# Goal of the exercise
As you look over the data below, please find each line where the word "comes" appears, then copy it.

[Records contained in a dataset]
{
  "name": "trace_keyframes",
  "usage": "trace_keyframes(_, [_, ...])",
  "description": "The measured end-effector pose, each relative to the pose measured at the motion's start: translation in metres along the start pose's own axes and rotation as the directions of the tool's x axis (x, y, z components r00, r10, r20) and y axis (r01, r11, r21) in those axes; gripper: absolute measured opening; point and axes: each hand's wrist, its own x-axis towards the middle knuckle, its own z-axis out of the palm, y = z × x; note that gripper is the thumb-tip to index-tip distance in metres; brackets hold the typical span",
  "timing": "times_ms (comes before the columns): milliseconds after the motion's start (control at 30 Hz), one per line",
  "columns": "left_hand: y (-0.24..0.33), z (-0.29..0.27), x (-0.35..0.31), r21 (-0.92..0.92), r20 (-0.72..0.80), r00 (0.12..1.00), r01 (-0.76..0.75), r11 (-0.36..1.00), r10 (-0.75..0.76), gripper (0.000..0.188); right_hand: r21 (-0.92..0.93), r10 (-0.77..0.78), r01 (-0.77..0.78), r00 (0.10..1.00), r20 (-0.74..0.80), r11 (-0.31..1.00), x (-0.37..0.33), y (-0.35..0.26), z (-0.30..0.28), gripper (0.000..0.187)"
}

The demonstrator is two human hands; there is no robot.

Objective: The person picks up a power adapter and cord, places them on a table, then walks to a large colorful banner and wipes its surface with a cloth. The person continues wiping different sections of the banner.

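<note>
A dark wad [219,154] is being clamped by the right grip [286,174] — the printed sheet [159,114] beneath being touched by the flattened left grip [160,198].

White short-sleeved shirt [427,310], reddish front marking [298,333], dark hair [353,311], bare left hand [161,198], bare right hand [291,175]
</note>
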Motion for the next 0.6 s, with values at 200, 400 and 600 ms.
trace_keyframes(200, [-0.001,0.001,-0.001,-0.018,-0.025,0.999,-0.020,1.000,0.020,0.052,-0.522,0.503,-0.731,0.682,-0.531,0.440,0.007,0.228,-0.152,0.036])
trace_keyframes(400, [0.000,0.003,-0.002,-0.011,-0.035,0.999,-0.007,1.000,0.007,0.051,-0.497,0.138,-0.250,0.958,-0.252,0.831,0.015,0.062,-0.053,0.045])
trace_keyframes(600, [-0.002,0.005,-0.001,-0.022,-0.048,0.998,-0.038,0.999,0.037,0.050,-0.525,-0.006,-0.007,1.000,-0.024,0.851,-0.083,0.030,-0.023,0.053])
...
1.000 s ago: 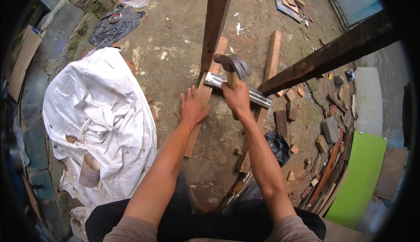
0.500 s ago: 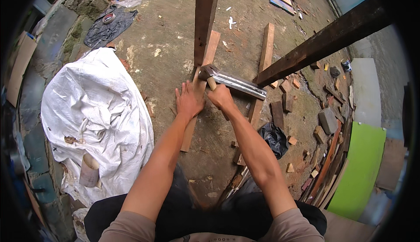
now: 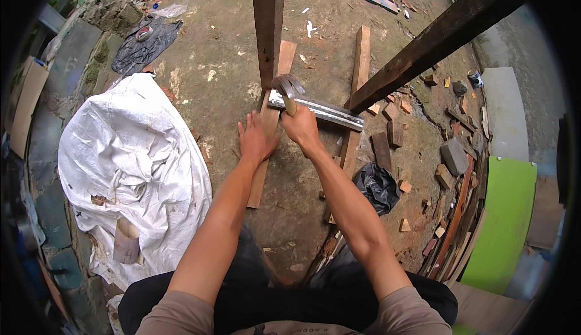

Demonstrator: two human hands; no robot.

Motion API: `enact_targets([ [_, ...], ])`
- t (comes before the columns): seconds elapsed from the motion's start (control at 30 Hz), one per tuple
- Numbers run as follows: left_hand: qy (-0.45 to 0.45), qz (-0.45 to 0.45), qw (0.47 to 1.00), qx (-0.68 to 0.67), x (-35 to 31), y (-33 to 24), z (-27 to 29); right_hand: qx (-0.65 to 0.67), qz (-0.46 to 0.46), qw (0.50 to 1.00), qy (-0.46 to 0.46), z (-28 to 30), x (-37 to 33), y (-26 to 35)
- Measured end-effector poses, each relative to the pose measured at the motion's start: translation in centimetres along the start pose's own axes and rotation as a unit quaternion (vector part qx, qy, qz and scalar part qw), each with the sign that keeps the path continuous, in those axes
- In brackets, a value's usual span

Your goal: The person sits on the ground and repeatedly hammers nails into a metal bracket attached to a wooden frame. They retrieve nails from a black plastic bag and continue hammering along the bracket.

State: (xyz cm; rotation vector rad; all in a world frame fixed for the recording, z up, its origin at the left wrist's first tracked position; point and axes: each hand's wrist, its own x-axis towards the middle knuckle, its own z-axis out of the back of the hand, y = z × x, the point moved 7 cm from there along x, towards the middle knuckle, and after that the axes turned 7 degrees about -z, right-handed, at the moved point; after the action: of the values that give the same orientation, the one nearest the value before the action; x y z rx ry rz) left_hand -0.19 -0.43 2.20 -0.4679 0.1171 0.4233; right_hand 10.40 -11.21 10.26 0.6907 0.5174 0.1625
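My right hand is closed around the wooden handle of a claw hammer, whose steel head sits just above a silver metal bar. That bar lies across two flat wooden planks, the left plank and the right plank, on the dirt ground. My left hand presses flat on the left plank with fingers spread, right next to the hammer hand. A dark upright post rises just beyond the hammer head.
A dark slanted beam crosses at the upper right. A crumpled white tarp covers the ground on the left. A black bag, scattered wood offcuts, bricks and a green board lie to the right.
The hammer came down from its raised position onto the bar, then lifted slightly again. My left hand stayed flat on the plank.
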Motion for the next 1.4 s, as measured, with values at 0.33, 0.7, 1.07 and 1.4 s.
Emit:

# Response to this task
  "timing": "times_ms (comes before the columns): milliseconds after the motion's start (control at 30 Hz), one per line",
- t (comes before the columns): seconds elapsed from the motion's start (control at 30 Hz), one per tuple

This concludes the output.